Once the interaction is complete, the G being interacted with runs on the kernel-level threads of the operating system. Although there is some communication between the pipelines, they operate independently.
Therefore, the maximum number of P represents the ability of the Go language runtime system to run goroutines simultaneously, and it can also be regarded as the maximum number of logical CPUs. The -cpu flag of the go test command is used to set this maximum number.
Perhaps you already know that by default, the maximum number of P is equal to the actual number of CPU cores of the current computer.
Of course, the former can be greater than or less than the latter, which can simulate computers with different numbers of CPU cores to some extent.
So, it can also be said that using the -cpu flag can simulate the behavior of the tested program on computers with different computational capabilities.
Now that you know the purpose of the -cpu flag and its meaning behind it. Do you also understand its specific usage and the impact it has on the go test command?
Our question today is: How to set the value of the -cpu flag, and what impact does it have on the test process?
The typical answer here is:
The value of the -cpu flag should be a list of positive integers, and the representation of this list is multiple integer literals separated by commas, such as 1,2,4.

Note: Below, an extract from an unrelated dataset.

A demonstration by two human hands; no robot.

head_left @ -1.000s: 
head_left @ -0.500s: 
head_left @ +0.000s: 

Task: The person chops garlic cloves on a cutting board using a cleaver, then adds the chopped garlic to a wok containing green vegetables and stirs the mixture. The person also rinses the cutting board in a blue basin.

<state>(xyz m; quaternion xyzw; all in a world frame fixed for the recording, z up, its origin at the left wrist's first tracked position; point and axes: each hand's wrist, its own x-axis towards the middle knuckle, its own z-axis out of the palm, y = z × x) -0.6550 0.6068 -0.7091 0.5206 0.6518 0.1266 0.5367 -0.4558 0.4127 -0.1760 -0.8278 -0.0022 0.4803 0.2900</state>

For each positive integer in this value, the go test command will first set the maximum number of P to that number and then execute the test function.
If there are multiple test functions, the go test command will execute them one by one in the same way.
Taking
1,2,4as an example, thego testcommand will first execute the first test function with a maximum of 1, 2, and 4 P, and then execute the second test function in the same way, and so on.
Problem Analysis #
In fact, regardless of whether or not we append the -cpu flag, the process of executing test functions with the go test command is the same, but the specific steps will be slightly different.
When the go test command is preparing, it reads the value of the -cpu flag and converts it into a slice with int as the element type, which we can also call the logical CPU slice.
If the command finds that we did not append this flag, it will make the logical CPU slice only contain one element value, which is the default value of the maximum P quantity, that is, the actual number of CPU cores of the current computer.
When preparing to execute a test function, whether it is a functional test function or a performance test function, the go test command iterates through the logical CPU slice. And in each iteration, it first sets the maximum P quantity based on the current element value, and then executes the test function.
Note that for performance test functions, this may not be executed only once. Do you remember the maximum execution time of the test function and the number of times the program under test, represented by b.N, is executed?
If you forget, you can review the second extended question in the previous article. In summary, each execution of the performance test function by the go test command is an exploratory process. It tries to find the maximum number of times the program under test can be executed while keeping the maximum execution time of the test function unchanged.
In this process, the performance test function may be executed multiple times. For the convenience of description later, we call such an exploratory process: an exploratory execution of the performance test function. This includes multiple executions of the function, and of course, more executions of the program under test.
Speaking of multiple executions of the test function, we have to mention another flag, -count. The -count flag is specifically used to repeat the execution of the test function. Its value must be greater than or equal to 0, and the default value is 1.
If we append -count 5 when running the go test command, the command will repeat the execution of each test function under different preset conditions (such as different maximum P quantities) five times.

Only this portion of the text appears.